WORK TASK: Would you repeat each line below exactly, without the pictures?

——

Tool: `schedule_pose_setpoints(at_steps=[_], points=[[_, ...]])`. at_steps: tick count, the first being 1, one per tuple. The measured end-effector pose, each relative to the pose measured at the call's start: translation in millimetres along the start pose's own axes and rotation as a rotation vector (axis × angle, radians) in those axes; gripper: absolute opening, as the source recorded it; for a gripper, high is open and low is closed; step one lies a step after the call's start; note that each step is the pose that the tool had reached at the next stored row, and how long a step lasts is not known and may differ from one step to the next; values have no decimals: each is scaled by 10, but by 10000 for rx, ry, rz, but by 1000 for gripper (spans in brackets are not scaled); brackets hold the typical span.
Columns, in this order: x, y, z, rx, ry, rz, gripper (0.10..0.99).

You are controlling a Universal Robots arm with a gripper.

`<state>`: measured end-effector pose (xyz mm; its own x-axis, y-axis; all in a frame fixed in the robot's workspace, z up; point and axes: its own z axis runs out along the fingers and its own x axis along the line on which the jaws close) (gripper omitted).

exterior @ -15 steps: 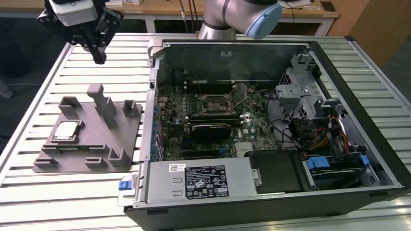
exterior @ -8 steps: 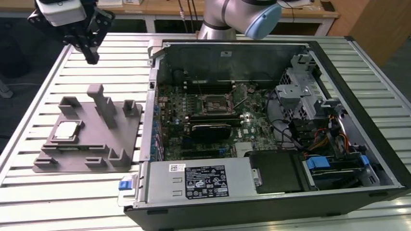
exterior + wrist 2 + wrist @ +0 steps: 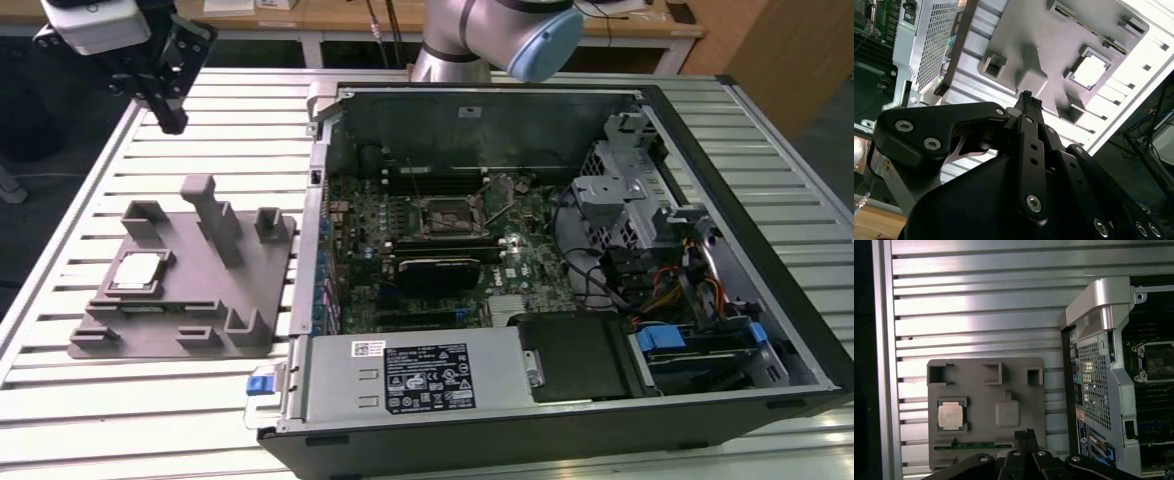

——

RESULT:
Tool: `schedule_pose_setpoints(at_steps=[_], points=[[_, ...]])`. at_steps: tick count, the first being 1, one per tuple. The measured end-effector pose, each relative to the pose measured at the call's start: translation in millimetres along the start pose's own axes and rotation as a rotation vector (axis × angle, radians) in those axes; gripper: absolute opening, as the source recorded it; for a gripper, high is open and low is closed; step one lies a step after the call's start; note that each step is the pose that the tool had reached at the next stored row, and how long a step lasts is not known and may differ from one step to the next; values have no decimals: each is scaled by 10, but by 10000 for rx, ry, rz, but by 1000 for gripper (spans in brackets are not scaled); brackets hold the typical span.
Columns, in this order: x, y, z, rx, ry, rz, gripper (0.10..0.99).

You are controlling a Universal Robots arm with a gripper.

`<state>`: measured end-effector pose (xyz mm; its own x-axis, y-axis; all in a frame fixed in the robot's workspace, z up; point and axes: its own z axis runs out along the fingers and its own x axis along the line on which the jaws close) (gripper omitted).

exterior @ -15 steps: 
exterior @ -8 steps: 
exterior + wrist 2 + wrist @ +0 steps: 

What came before is the complete response.